I'm sure you can come up with more. None of it is very pretty - at all. But it isnt as simple as a "liberal bias" that just makes journalists so very eager to bash GI's.
0 Replies
 
dlowan
 
  1  
Reply Fri 28 May, 2004 07:04 pm
One in four tends to be the figure that comes out in western countries for child sexual abuse for girls. Again, a difficult figure to get, and obviously subject to error. A figure often arrived at for boys is one in six. Ditto.

Certainly scary. It, and the rape figures, HAVE to be born in mind in my job, when we are often asked to speak about CSA and rape. Thing is, you have to be very careful - because I know, in an audience of any size, chances are that a proportion of the folk in the audience have experienced what I am talking about.
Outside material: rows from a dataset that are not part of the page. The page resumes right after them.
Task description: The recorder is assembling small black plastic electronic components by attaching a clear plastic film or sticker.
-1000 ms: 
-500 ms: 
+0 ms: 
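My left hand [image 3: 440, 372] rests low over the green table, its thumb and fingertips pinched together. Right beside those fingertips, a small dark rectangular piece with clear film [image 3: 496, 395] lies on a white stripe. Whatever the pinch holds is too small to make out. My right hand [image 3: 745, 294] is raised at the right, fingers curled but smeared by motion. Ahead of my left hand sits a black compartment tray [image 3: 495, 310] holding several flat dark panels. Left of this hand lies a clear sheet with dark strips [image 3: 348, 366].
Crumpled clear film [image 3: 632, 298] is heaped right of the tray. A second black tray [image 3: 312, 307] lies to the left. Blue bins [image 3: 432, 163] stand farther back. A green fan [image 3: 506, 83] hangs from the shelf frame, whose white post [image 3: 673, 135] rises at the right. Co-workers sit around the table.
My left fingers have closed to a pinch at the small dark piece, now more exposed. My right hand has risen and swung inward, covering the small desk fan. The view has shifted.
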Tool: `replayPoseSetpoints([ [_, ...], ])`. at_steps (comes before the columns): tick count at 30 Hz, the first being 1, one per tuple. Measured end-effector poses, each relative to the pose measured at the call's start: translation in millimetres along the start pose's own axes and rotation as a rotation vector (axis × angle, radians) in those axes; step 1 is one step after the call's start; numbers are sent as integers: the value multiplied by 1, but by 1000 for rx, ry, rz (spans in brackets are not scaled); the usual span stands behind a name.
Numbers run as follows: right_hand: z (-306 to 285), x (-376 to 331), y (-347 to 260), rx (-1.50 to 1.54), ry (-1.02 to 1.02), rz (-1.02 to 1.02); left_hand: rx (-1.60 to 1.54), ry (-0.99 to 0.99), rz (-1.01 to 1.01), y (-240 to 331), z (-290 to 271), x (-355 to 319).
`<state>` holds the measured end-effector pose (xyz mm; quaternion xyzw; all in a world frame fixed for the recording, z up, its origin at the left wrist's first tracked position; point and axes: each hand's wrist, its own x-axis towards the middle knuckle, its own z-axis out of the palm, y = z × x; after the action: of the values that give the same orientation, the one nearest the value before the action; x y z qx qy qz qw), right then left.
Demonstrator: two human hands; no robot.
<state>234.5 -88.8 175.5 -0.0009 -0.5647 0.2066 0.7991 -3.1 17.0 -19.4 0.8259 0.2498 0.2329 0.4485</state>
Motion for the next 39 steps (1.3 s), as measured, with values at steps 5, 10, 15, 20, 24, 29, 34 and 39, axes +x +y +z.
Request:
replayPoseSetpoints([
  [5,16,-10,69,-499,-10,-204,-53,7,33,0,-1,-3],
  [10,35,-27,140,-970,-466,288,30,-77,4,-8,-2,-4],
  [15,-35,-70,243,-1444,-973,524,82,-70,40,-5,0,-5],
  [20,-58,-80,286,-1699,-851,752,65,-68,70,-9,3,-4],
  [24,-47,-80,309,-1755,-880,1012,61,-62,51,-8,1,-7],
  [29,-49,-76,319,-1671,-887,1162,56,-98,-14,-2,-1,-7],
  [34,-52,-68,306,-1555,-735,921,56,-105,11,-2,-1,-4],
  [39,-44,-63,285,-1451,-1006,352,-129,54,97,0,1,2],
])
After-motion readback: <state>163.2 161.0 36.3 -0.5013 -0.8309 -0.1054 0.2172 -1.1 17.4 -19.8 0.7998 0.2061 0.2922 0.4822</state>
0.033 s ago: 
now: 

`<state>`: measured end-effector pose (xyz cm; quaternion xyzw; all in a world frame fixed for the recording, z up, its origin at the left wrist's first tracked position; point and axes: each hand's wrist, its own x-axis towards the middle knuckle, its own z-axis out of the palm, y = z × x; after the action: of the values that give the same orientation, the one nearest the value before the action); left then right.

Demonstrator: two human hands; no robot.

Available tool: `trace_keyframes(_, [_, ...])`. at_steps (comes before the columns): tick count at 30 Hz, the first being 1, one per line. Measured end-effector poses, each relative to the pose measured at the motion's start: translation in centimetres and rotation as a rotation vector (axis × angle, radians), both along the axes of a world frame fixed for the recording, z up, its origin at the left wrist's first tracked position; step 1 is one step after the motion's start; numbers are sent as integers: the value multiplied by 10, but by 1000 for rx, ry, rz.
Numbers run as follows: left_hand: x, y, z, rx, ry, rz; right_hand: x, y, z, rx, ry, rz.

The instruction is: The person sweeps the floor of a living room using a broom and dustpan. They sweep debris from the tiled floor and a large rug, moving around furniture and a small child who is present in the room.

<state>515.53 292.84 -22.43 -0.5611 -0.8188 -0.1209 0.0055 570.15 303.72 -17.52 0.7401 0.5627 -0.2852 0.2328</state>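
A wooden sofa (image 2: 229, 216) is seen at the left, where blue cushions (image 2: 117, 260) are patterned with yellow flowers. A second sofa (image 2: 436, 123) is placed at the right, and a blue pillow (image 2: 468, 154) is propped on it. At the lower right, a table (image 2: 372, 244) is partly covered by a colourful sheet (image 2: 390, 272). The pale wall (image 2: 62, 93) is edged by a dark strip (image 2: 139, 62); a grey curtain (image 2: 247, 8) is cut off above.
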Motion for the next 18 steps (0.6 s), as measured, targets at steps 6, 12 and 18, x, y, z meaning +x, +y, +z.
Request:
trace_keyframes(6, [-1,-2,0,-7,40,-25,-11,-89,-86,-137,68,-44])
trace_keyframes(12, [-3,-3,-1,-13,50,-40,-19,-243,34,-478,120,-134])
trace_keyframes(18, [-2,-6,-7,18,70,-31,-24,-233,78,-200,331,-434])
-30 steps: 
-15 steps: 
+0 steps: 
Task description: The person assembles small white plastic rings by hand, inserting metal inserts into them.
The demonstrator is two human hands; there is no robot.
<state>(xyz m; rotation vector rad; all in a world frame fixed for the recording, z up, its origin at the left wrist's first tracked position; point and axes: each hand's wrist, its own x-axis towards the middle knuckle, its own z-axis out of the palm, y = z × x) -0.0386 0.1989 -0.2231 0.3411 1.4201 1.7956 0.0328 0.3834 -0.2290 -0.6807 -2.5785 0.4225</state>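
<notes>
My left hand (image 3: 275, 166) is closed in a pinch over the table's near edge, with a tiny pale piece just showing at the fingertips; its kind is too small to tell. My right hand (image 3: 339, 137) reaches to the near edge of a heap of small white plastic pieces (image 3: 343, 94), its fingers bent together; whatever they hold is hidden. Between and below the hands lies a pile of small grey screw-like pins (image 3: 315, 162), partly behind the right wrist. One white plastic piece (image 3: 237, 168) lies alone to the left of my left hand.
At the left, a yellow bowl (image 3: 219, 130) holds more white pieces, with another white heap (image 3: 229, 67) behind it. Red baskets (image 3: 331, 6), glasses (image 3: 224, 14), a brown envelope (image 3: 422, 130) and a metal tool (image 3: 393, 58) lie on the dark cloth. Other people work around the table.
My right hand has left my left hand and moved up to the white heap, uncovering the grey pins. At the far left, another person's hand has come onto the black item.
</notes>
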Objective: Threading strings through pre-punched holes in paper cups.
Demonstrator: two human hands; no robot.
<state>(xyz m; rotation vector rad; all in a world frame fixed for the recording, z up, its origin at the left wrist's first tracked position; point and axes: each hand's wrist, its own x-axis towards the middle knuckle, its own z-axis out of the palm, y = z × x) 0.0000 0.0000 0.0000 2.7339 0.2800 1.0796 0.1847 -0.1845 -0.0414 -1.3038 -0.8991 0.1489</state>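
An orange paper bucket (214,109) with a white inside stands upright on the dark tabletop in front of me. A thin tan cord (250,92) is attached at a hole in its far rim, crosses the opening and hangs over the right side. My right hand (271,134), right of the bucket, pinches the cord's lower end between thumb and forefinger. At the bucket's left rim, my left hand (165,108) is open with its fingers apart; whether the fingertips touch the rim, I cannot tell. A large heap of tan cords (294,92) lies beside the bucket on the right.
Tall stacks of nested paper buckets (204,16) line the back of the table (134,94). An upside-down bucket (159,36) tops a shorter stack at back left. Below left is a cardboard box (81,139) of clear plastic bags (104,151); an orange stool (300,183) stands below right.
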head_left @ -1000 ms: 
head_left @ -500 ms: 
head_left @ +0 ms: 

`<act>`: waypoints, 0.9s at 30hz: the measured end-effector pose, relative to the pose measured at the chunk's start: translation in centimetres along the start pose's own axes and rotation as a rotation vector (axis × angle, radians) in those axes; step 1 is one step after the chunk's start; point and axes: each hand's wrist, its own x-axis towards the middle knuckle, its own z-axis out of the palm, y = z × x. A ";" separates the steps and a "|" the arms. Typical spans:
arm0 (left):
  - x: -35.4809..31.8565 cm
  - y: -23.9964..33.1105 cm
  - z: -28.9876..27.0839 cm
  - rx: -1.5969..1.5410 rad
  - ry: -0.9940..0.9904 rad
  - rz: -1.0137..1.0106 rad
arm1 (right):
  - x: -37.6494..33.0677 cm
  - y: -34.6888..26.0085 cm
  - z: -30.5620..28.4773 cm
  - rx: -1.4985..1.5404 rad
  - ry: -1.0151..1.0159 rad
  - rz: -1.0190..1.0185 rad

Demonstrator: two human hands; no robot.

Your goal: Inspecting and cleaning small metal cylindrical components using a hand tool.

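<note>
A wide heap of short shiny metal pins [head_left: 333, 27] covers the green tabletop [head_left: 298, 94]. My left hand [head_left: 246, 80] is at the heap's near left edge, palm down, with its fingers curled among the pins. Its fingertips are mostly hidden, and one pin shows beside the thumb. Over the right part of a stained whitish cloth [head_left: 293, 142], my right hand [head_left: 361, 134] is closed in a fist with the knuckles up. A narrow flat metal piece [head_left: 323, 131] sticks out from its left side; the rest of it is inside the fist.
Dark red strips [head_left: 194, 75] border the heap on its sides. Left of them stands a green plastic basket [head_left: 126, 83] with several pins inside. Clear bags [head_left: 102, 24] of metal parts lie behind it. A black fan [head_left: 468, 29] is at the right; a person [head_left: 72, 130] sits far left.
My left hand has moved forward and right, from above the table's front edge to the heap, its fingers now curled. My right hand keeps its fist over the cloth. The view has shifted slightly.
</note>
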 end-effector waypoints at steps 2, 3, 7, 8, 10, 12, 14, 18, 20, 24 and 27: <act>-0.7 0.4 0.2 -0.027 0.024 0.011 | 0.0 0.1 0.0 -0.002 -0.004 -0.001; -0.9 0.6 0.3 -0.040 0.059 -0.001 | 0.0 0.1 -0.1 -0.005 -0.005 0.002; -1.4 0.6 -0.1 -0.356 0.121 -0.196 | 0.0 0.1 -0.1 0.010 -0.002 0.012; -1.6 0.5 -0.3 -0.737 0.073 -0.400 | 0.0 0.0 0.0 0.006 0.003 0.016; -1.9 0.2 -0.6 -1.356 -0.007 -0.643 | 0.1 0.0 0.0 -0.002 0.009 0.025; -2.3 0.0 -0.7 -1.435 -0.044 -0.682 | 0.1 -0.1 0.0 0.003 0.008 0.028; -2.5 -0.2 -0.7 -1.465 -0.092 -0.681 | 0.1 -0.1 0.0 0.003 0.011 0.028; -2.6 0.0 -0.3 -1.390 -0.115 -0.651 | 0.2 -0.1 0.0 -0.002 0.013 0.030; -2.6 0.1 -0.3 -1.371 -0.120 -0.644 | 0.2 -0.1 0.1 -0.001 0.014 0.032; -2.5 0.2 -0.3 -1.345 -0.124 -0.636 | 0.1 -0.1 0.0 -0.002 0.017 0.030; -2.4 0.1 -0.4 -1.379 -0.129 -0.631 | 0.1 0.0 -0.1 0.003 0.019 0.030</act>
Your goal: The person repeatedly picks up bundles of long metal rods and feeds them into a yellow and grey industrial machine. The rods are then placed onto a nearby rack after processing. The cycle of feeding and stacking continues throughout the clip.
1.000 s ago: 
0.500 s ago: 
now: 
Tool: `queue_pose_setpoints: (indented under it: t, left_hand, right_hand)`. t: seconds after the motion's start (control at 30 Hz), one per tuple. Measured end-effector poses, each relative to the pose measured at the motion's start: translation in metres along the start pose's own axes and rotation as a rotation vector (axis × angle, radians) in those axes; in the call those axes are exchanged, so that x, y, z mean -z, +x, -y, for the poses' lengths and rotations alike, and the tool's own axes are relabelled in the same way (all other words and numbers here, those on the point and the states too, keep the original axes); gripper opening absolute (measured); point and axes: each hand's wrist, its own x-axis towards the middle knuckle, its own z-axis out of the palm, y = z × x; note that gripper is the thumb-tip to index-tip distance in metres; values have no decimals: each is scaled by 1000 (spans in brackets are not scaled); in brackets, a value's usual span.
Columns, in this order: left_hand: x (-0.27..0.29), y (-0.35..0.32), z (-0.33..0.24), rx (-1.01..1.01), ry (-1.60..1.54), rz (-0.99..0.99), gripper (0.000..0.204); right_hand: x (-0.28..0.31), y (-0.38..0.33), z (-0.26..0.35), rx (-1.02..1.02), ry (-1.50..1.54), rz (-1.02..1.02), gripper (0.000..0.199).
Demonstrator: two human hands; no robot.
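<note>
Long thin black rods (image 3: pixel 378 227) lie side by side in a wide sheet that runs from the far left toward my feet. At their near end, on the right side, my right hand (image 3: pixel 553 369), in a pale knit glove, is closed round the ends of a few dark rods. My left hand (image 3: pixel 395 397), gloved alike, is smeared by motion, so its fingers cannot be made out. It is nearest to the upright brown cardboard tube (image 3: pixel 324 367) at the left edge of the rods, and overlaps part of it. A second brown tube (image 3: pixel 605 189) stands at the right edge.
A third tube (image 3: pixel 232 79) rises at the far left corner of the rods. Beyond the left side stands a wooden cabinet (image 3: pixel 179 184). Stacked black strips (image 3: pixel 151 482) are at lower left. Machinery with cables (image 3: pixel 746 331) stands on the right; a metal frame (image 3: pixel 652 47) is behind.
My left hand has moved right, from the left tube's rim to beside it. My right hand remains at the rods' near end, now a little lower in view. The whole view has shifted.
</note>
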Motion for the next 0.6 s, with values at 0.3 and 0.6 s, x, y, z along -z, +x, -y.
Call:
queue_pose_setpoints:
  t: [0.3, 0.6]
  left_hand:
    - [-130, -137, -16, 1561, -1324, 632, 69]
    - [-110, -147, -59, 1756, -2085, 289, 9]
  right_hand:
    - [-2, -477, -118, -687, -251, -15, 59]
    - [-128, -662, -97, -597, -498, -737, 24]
Some of them likely will not have disclosed. This can lead to very distressed folk, who suddenly have their trauma re-triggered, and go to pieces in a very public way. Not something the organizers of such little chats think about beforehand, generally.



Re the UN - I am guessing that managing soldiers from lots of different nations, via a bureaucracy, each, I am guessing (?) with their own chains of command, to some extent - makes stopping such abuses more complicated thna in a single army - where the "brass" have a firm will to stop them?